*EXERCISE REQUIREMENTS*: Each entry has to be printed again exactly.

Records from a dataset:
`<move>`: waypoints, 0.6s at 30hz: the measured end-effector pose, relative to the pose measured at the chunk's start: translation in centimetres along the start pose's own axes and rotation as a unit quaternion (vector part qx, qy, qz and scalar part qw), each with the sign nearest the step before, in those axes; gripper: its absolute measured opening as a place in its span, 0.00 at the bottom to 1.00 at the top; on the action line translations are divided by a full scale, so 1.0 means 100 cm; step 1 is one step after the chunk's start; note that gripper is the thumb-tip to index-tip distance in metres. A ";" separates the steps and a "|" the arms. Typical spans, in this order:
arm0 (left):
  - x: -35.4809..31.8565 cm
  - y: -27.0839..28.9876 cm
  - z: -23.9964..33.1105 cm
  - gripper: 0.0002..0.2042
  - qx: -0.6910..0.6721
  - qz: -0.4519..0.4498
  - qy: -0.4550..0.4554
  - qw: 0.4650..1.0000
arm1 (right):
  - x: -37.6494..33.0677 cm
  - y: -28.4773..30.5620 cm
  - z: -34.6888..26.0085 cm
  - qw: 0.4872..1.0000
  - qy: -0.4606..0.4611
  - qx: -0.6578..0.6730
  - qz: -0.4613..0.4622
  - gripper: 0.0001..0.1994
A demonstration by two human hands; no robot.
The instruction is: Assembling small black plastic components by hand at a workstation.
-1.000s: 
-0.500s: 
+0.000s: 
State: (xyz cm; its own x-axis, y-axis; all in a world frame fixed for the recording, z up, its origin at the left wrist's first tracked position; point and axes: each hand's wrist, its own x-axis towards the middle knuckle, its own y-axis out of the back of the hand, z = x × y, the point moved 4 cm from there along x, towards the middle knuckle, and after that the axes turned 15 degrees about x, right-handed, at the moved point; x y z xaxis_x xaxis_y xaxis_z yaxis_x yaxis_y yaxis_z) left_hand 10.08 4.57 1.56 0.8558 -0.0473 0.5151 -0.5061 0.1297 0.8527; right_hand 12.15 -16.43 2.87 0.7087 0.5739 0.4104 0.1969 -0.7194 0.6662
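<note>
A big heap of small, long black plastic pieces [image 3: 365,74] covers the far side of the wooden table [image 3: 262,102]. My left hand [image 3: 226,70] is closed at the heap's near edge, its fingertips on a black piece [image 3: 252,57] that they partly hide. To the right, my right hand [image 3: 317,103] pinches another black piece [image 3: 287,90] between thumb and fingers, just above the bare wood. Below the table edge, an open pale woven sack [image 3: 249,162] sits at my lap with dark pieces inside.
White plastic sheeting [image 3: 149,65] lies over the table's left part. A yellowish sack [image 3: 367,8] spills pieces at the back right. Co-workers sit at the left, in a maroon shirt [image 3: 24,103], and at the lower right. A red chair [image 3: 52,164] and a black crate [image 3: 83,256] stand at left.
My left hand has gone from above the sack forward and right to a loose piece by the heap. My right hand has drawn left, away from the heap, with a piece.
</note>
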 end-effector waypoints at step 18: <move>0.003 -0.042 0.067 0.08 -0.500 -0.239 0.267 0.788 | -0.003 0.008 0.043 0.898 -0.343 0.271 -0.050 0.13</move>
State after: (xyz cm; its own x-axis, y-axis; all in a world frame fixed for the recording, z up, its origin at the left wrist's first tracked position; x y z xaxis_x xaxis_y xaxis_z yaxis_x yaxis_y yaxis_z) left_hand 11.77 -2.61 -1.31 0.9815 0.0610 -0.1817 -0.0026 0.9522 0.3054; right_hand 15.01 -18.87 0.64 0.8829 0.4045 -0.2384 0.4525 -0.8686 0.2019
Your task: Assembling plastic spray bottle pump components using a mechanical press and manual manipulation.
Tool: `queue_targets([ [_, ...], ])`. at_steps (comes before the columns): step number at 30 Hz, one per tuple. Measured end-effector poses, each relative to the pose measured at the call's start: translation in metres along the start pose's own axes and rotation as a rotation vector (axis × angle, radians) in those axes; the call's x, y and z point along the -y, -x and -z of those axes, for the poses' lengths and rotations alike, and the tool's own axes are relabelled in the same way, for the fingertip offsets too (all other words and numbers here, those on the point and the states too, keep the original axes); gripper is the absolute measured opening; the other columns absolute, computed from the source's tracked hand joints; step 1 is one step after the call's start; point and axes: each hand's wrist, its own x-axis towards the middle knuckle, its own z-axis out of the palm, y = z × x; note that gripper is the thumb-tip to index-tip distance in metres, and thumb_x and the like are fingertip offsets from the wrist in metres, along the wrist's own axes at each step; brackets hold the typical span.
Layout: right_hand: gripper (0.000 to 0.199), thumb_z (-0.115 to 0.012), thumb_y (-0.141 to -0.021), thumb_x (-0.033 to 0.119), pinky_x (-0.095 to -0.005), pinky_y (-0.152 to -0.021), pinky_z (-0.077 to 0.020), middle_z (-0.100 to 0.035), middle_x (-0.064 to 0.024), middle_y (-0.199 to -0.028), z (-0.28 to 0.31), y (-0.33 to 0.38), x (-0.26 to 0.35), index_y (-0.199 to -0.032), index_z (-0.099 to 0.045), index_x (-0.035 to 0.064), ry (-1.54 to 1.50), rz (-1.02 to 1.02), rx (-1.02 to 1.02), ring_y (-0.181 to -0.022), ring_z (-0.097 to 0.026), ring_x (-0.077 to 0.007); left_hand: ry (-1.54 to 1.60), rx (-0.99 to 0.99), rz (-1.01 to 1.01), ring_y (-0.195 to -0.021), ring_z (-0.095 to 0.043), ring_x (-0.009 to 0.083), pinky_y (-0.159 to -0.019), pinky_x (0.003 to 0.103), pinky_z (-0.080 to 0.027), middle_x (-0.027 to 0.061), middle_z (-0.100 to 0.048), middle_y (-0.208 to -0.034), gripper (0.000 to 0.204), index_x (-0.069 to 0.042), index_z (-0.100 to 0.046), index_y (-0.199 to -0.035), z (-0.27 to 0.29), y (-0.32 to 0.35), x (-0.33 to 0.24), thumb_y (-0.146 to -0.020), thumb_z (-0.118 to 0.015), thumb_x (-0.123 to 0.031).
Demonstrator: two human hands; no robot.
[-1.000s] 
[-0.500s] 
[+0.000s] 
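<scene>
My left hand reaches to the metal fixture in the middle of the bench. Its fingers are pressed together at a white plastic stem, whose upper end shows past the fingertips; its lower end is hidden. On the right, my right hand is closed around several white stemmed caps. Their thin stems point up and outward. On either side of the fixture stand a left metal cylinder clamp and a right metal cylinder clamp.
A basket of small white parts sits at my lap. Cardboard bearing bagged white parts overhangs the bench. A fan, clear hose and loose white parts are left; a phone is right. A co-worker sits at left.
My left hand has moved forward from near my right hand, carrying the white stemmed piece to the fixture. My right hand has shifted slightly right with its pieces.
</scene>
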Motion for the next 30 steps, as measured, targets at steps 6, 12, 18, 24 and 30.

*FINISHED TASK*:
`<move>`: waypoints, 0.6s at 30hz: the measured end-effector pose, relative to the pose measured at the chunk's start: translation in centimetres along the start pose's own axes and rotation as a unit quaternion (vector part qx, qy, qz and scalar part qw), each with the sign nearest the step before, in those axes; gripper: its absolute measured opening as a place in its span, 0.00 at the bottom to 1.00 at the top; on the action line translations are divided by a full scale, so 1.0 means 100 cm; step 1 is one step after the chunk's start; note that gripper is the thumb-tip to index-tip distance in metres. A ";" separates the steps and a "|" the arms. Typical spans, in this order:
arm0 (left):
  - x: -35.4809..31.8565 cm
  - y: -27.0839..28.9876 cm
  - z: -23.9964..33.1105 cm
  - gripper: 0.0002..0.2042
  - qx: -0.6910..0.6721
  - qz: -0.4519..0.4498
  - qy: -0.4550..0.4554
  - qw: 0.4650..1.0000
arm1 (right):
  - x: -37.6494..33.0677 cm
  - y: -28.4773..30.5620 cm
  - z: -34.6888..26.0085 cm
  - qw: 0.4872..1.0000
  - qy: -0.4606..0.4611
  - qx: -0.6578..0.6730
  - qz: -0.4613..0.4622
  - gripper: 0.0001..0.1994
A demonstration by two human hands; no robot.
The instruction is: Assembling small black plastic components by hand at a workstation.
-1.000s: 
-0.500s: 
+0.000s: 
State: (xyz cm; its own x-axis, y-axis; all in a world frame fixed for the recording, z up, its origin at the left wrist's first tracked position; point and axes: each hand's wrist, its own x-axis towards the middle knuckle, its own y-axis out of the back of the hand, z = x × y, the point moved 4 cm from there along x, towards the middle knuckle, and after that the axes turned 15 degrees about x, right-handed, at the moved point; x y z xaxis_x xaxis_y xaxis_z yaxis_x yaxis_y yaxis_z) left_hand 10.08 4.57 1.56 0.8558 -0.0473 0.5151 -0.5061 0.1297 0.8527; right_hand 12.15 -16.43 2.87 0.7087 0.5739 0.4104 0.1969 -0.7194 0.6662
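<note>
A big heap of small, long black plastic pieces [image 3: 365,74] covers the far side of the wooden table [image 3: 262,102]. My left hand [image 3: 226,70] is closed at the heap's near edge, its fingertips on a black piece [image 3: 252,57] that they partly hide. To the right, my right hand [image 3: 317,103] pinches another black piece [image 3: 287,90] between thumb and fingers, just above the bare wood. Below the table edge, an open pale woven sack [image 3: 249,162] sits at my lap with dark pieces inside.
White plastic sheeting [image 3: 149,65] lies over the table's left part. A yellowish sack [image 3: 367,8] spills pieces at the back right. Co-workers sit at the left, in a maroon shirt [image 3: 24,103], and at the lower right. A red chair [image 3: 52,164] and a black crate [image 3: 83,256] stand at left.
My left hand has gone from above the sack forward and right to a loose piece by the heap. My right hand has drawn left, away from the heap, with a piece.
</note>
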 end-effector waypoints at step 18: <move>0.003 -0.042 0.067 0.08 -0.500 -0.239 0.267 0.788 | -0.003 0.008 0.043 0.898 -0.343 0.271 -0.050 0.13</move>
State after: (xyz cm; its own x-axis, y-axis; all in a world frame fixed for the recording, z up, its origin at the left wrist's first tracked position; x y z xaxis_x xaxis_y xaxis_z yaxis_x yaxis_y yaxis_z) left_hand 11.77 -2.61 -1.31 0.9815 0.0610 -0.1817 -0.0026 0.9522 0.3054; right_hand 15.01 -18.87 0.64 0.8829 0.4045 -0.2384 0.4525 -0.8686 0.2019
Your task: Assembling plastic spray bottle pump components using a mechanical press and manual manipulation.
Tool: `queue_targets([ [_, ...], ])`. at_steps (comes before the columns): step number at 30 Hz, one per tuple. Measured end-effector poses, each relative to the pose measured at the call's start: translation in metres along the start pose's own axes and rotation as a rotation vector (axis × angle, radians) in those axes; the call's x, y and z point along the -y, -x and -z of those axes, for the poses' lengths and rotations alike, and the tool's own axes are relabelled in the same way, for the fingertip offsets too (all other words and numbers here, those on the point and the states too, keep the original axes); gripper is the absolute measured opening; the other columns absolute, computed from the source's tracked hand joints; step 1 is one step after the call's start; point and axes: each hand's wrist, its own x-axis towards the middle knuckle, its own z-axis out of the palm, y = z × x; note that gripper is the thumb-tip to index-tip distance in metres, and thumb_x and the like are fingertip offsets from the wrist in metres, along the wrist's own axes at each step; brackets hold the typical span.
Layout: right_hand: gripper (0.000 to 0.199), thumb_z (-0.115 to 0.012), thumb_y (-0.141 to -0.021), thumb_x (-0.033 to 0.119), pinky_x (-0.095 to -0.005), pinky_y (-0.152 to -0.021), pinky_z (-0.077 to 0.020), middle_z (-0.100 to 0.035), middle_x (-0.064 to 0.024), middle_y (-0.199 to -0.028), z (-0.28 to 0.31), y (-0.33 to 0.38), x (-0.26 to 0.35), index_y (-0.199 to -0.032), index_z (-0.099 to 0.045), index_x (-0.035 to 0.064), ry (-1.54 to 1.50), rz (-1.02 to 1.02), rx (-1.02 to 1.02), ring_y (-0.181 to -0.022), ring_z (-0.097 to 0.026), ring_x (-0.077 to 0.007); left_hand: ry (-1.54 to 1.60), rx (-0.99 to 0.99), rz (-1.01 to 1.01), ring_y (-0.195 to -0.021), ring_z (-0.095 to 0.043), ring_x (-0.009 to 0.083), pinky_y (-0.159 to -0.019), pinky_x (0.003 to 0.103), pinky_z (-0.080 to 0.027), middle_x (-0.027 to 0.061), middle_z (-0.100 to 0.048), middle_y (-0.208 to -0.034), gripper (0.000 to 0.204), index_x (-0.069 to 0.042), index_z (-0.100 to 0.046), index_y (-0.199 to -0.035), z (-0.27 to 0.29), y (-0.32 to 0.35), x (-0.33 to 0.24), thumb_y (-0.146 to -0.020), thumb_z (-0.118 to 0.015), thumb_x (-0.123 to 0.031).
Demonstrator: two human hands; no robot.
[-1.000s] 
[-0.500s] 
[+0.000s] 
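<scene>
My left hand reaches to the metal fixture in the middle of the bench. Its fingers are pressed together at a white plastic stem, whose upper end shows past the fingertips; its lower end is hidden. On the right, my right hand is closed around several white stemmed caps. Their thin stems point up and outward. On either side of the fixture stand a left metal cylinder clamp and a right metal cylinder clamp.
A basket of small white parts sits at my lap. Cardboard bearing bagged white parts overhangs the bench. A fan, clear hose and loose white parts are left; a phone is right. A co-worker sits at left.
My left hand has moved forward from near my right hand, carrying the white stemmed piece to the fixture. My right hand has shifted slightly right with its pieces.
</scene>
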Motion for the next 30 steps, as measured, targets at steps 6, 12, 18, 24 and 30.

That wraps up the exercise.